→ **AIM OF THE EXERCISE**
Print a faithful copy of the data below, word for word, with the pictures left out.

- - - - - - -

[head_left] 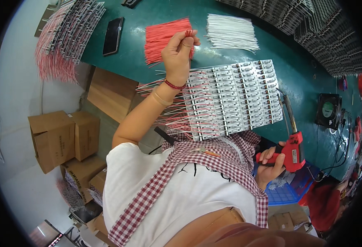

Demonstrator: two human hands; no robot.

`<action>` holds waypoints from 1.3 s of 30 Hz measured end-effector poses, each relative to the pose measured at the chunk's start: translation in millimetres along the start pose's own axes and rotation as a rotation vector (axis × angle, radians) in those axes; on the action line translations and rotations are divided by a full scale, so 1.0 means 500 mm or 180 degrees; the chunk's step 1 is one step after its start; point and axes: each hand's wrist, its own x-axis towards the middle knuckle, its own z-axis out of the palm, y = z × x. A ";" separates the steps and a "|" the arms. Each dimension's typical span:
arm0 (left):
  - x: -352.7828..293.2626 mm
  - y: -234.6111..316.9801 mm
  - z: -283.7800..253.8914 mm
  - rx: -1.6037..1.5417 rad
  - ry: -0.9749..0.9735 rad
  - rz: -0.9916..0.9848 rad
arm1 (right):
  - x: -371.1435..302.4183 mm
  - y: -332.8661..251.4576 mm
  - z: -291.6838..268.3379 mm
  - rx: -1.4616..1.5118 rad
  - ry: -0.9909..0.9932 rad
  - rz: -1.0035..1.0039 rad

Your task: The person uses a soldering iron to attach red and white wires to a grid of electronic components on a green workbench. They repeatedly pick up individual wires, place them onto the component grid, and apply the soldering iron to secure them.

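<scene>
The left arm [142, 121] reaches out over the worktop [300, 103], bent at the elbow, its forearm slanting away from the body and toward the middle. A red bracelet [174, 85] circles the wrist, with a pale bangle [160, 99] lower on the forearm. The left hand [179, 53] is raised at the near right part of the pile of red wires [160, 39], partly covering it. Its fingers [196, 37] are drawn together with the thumb, pinching a small bunch [188, 33] of red wires whose ends poke up above the fingertips.

The right hand [273, 164] is lower and closer to the body, at the near edge of the worktop. Its fingers are curled around the handle of a red soldering gun [294, 154]. The barrel points away from the person, leaning slightly left, its tip just beside the right edge of the boards [238, 99].

The boards lie as a slightly turned panel between the two hands, with red and white wires trailing off the left side. Beyond them, right of the red pile, lie white wires [232, 33]; left of it rests a phone [113, 36].
</scene>
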 end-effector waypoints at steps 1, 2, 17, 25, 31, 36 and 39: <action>-0.003 0.010 0.003 0.0021 0.0005 -0.0008 | 0.002 -0.001 0.003 -0.0016 -0.0001 -0.0004; -0.005 0.014 0.003 0.0041 0.0009 -0.0016 | 0.003 -0.003 0.007 -0.0034 -0.0003 -0.0009; -0.050 0.023 -0.015 0.0258 -0.0173 0.0467 | 0.001 -0.006 0.007 -0.0022 -0.0093 -0.0001; -0.054 0.022 -0.027 0.0386 -0.0275 0.0482 | 0.000 -0.004 0.010 0.0013 -0.0144 0.0001; -0.058 0.032 -0.020 0.0349 -0.0241 0.0647 | -0.003 -0.006 0.008 0.0016 -0.0112 -0.0002; -0.067 0.027 -0.035 0.0661 -0.0221 0.0703 | -0.003 -0.007 0.005 0.0023 -0.0112 0.0084; -0.077 0.029 -0.045 0.0697 -0.0317 0.0638 | -0.002 -0.009 0.013 0.0068 -0.0158 0.0069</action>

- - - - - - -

→ **SOLUTION FOR THIS TASK**
[head_left] 

Demonstrator: two human hands; no robot.

`<action>` holds waypoints from 1.3 s of 30 Hz measured end-effector poses, each relative to the pose measured at the chunk's start: translation in millimetres along the start pose's own axes and rotation as a rotation vector (axis × angle, radians) in those axes; on the action line translations and rotations are divided by a full scale, so 1.0 means 500 mm or 180 degrees; the chunk's step 1 is one step after its start; point and axes: each hand's wrist, its own x-axis towards the middle knuckle, its own z-axis out of the palm, y = z × x. A ";" separates the steps and a "|" the arms. Each dimension's typical span:
arm0 (left):
  - x: -352.7828..293.2626 mm
  - y: -234.6111..316.9801 mm
  - z: -283.7800..253.8914 mm
  - rx: -1.6037..1.5417 rad
  - ry: -0.9749..0.9735 rad
  - rz: -0.9916..0.9848 rad
arm1 (right):
  - x: -371.1435..302.4183 mm
  - y: -332.8661..251.4576 mm
  - z: -291.6838..268.3379 mm
  - rx: -1.4616..1.5118 rad
  - ry: -0.9909..0.9932 rad
  - rz: -1.0035..1.0039 rad

Your task: The person uses a soldering iron to attach red and white wires to a grid of electronic components on a green workbench. They repeatedly pick up individual wires, place them onto the component grid, and apply the soldering iron to secure them.

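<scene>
The left arm [142, 121] reaches out over the worktop [300, 103], bent at the elbow, its forearm slanting away from the body and toward the middle. A red bracelet [174, 85] circles the wrist, with a pale bangle [160, 99] lower on the forearm. The left hand [179, 53] is raised at the near right part of the pile of red wires [160, 39], partly covering it. Its fingers [196, 37] are drawn together with the thumb, pinching a small bunch [188, 33] of red wires whose ends poke up above the fingertips.

The right hand [273, 164] is lower and closer to the body, at the near edge of the worktop. Its fingers are curled around the handle of a red soldering gun [294, 154]. The barrel points away from the person, leaning slightly left, its tip just beside the right edge of the boards [238, 99].

The boards lie as a slightly turned panel between the two hands, with red and white wires trailing off the left side. Beyond them, right of the red pile, lie white wires [232, 33]; left of it rests a phone [113, 36].
</scene>
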 end-effector waypoints at steps 1, 2, 17, 25, 31, 36 and 39: <action>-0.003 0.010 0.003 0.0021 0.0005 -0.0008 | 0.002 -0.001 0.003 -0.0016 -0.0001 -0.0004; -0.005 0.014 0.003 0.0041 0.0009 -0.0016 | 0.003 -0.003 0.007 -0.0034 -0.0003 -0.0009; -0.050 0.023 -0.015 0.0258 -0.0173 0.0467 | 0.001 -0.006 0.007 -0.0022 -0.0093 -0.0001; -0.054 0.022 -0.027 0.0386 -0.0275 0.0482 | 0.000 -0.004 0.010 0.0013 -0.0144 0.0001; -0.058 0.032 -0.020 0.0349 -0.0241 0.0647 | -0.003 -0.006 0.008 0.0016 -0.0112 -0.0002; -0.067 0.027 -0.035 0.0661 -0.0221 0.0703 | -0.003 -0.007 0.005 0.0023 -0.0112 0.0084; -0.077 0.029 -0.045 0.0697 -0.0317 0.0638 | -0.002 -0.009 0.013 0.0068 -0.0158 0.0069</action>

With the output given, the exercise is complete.